§ What needs to be done: Report each line of the data that has "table" somewhere in it.

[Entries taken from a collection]
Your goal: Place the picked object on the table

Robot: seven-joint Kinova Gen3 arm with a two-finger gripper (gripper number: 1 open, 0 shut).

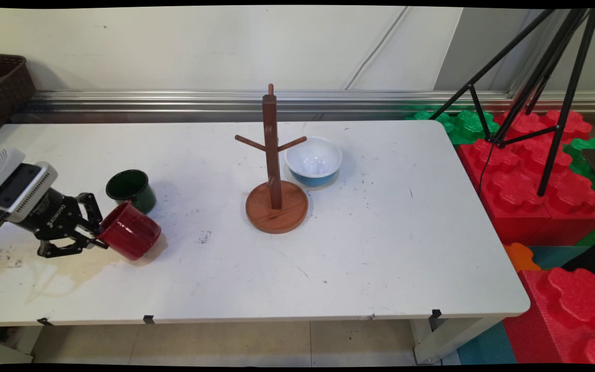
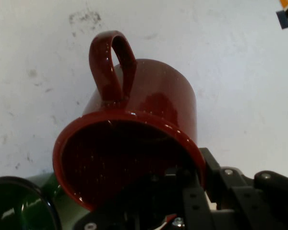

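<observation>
In your gripper (image 1: 95, 233): red mug (image 1: 131, 231), clamped by its rim, tipped sideways | green mug (image 1: 131, 189) just behind it | mug tree (image 1: 276, 182) well off.

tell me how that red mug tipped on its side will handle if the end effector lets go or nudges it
The red mug looks rigid and glossy, so probably slippery at its rim. Lying tilted on its round wall, it may roll, though the handle could stop it. The end effector grips the rim.
</observation>
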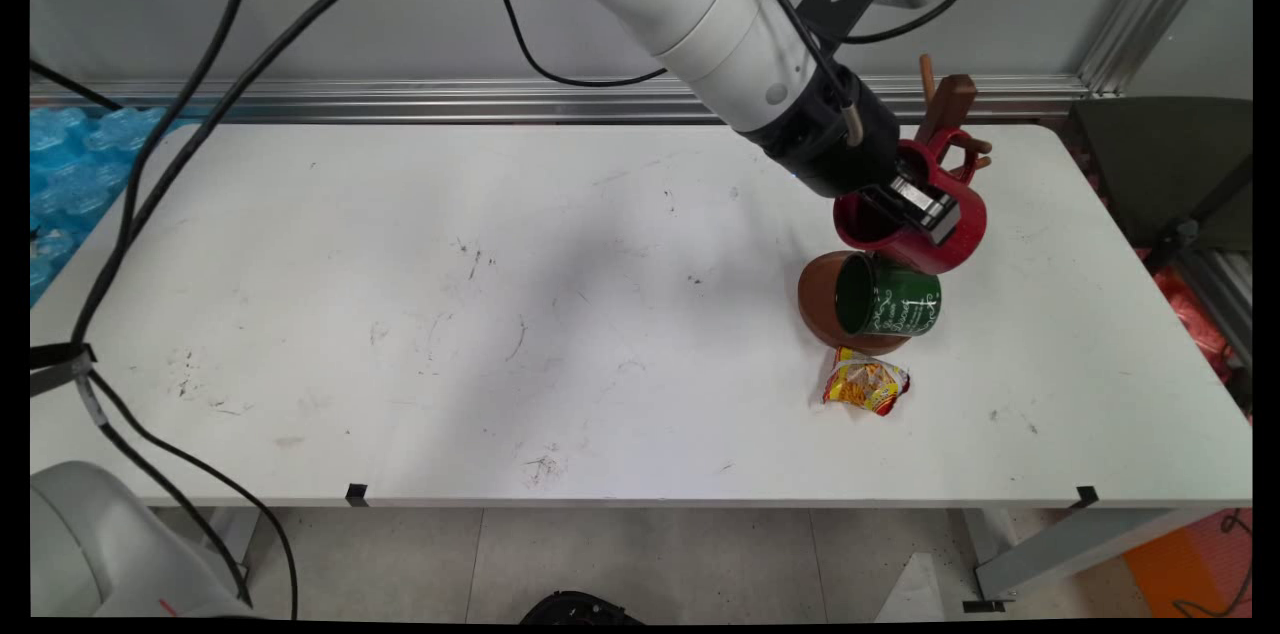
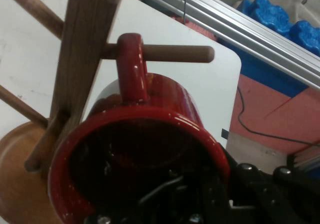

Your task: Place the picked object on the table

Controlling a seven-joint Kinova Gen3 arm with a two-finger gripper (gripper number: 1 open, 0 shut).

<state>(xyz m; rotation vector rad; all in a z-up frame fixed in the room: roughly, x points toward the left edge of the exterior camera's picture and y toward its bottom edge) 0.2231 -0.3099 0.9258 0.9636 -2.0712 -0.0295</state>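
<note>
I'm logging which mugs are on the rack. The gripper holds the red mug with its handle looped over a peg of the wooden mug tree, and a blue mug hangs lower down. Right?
Not quite: the lower mug is green, as the main view shows. The gripper does hold the red mug, handle over a peg of the wooden mug tree.

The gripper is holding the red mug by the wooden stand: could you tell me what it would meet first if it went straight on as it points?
Likely the wooden stand: the red mug's handle is already hooked over a peg.
</note>
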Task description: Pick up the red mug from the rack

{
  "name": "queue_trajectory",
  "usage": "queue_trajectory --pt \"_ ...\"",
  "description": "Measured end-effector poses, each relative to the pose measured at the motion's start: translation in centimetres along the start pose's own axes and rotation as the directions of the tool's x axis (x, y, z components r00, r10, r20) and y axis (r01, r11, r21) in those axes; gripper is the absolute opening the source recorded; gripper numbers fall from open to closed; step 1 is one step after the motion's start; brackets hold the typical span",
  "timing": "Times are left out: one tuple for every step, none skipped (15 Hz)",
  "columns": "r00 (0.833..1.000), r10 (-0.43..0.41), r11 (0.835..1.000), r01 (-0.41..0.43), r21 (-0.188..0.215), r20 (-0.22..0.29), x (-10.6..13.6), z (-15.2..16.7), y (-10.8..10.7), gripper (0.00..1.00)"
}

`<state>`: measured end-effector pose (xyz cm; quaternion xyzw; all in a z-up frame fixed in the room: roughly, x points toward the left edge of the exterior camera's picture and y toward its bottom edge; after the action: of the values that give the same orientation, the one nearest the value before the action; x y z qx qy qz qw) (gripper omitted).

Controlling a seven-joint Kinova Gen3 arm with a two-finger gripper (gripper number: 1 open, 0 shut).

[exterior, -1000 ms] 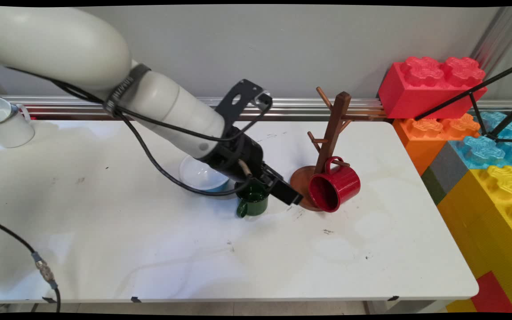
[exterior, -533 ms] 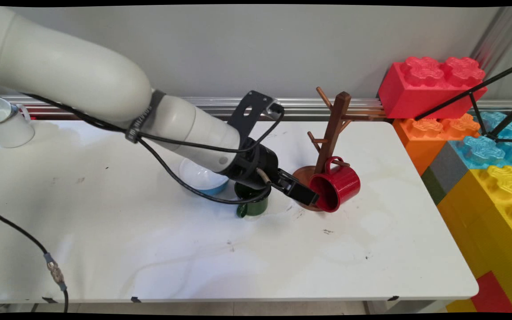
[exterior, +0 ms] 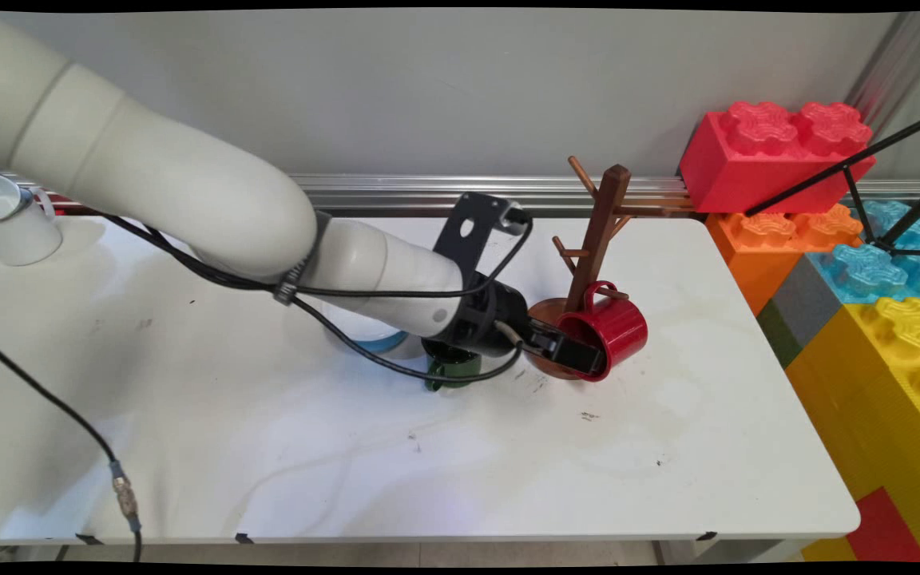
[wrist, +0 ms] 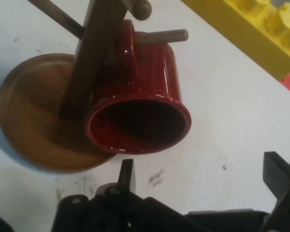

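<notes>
Red mug (wrist: 137,104) hung by its handle on a low peg of the wooden mug tree (exterior: 597,231), mouth tipped toward the camera and down toward the surface (exterior: 268,447), rim lying over the edge of the tree's round base (wrist: 31,116). Glossy, ribbed enamel-like wall: judged rigid, fairly light, slippery under hard pads, liable to chip if knocked against peg or post. Likeliest hold judged to be across the rim wall, one finger inside the mouth and one outside; handle taken up by the peg, so a poor place to grip.

Pincer (exterior: 574,356) spread wide and holding nothing, brought level with the mug's mouth; in the hand view (wrist: 203,186) one fingertip just below the rim, the other well off to the right edge, neither seen to touch the mug. In the main view the fingers overlap the mouth, so contact cannot be ruled in or out there.

Green mug (exterior: 452,369) upright on the surface, just behind the wrist and partly hidden by it. White-and-blue bowl (exterior: 376,339) beyond, mostly covered by the forearm. White mug (exterior: 9,220) at the far left corner, well apart. Stack of large red, orange, blue and yellow toy bricks (exterior: 867,263) beside the surface's right end.
</notes>
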<state>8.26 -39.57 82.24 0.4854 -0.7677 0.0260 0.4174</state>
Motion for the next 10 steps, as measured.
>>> queue_trajectory --pt "1.000 -0.014 1.000 0.014 -0.003 -0.007 -0.2 0.5 0.1 1.00" --pt "1.000 -0.027 1.000 0.027 -0.005 -0.013 -0.4 1.0 0.1 1.00" --pt "0.999 -0.038 0.999 0.037 -0.007 -0.018 -0.5 1.4 0.2 1.00" --pt "0.999 -0.048 0.999 0.048 -0.009 -0.023 -0.7 1.9 0.2 1.00" --pt "0.998 -0.056 0.998 0.055 -0.011 -0.027 -0.8 2.3 0.2 1.00" --pt "0.997 -0.065 0.998 0.065 -0.014 -0.032 -0.9 2.8 0.2 1.00" --pt "0.997 -0.074 0.997 0.073 -0.016 -0.038 -1.0 3.2 0.2 1.00" --pt "0.996 -0.083 0.996 0.082 -0.018 -0.042 -1.1 3.7 0.2 1.00" --pt "0.995 -0.089 0.996 0.089 -0.019 -0.047 -1.2 4.2 0.2 1.00" --pt "0.994 -0.097 0.995 0.096 -0.021 -0.051 -1.2 4.6 0.3 1.00"
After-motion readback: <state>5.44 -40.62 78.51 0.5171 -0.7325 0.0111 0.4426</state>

§ Response to the exercise:
Your goal: Place the picked object on the table
Your task: Place the picked object on the table

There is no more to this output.